Print out the full listing, exactly.
_ _ _ _ _ _ _
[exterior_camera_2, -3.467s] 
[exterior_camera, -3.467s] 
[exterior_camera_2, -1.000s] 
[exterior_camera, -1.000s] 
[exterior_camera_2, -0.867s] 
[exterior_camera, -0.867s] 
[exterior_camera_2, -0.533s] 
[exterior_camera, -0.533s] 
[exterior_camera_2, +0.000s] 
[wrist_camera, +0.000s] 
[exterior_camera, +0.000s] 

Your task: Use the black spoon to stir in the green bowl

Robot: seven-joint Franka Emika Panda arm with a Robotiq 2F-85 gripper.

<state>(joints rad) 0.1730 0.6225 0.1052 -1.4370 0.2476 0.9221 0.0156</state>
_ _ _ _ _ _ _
WRITTEN RESPONSE
[exterior_camera_2, -3.467s] 
[exterior_camera, -3.467s] 
[exterior_camera_2, -1.000s] 
[exterior_camera, -1.000s] 
[exterior_camera_2, -0.867s] 
[exterior_camera, -0.867s] 
[exterior_camera_2, -0.533s] 
[exterior_camera, -0.533s] 
[exterior_camera_2, +0.000s] 
[wrist_camera, +0.000s] 
[exterior_camera, +0.000s] 

Your task: Use the black spoon to stir in the green bowl

Robot: seven-joint Franka Emika Panda arm with a Robotiq 2F-85 gripper.

<state>(joints rad) 0.1730 0.6225 0.1052 -1.4370 0.2476 0.9221 0.0156</state>

The exercise requires no further work.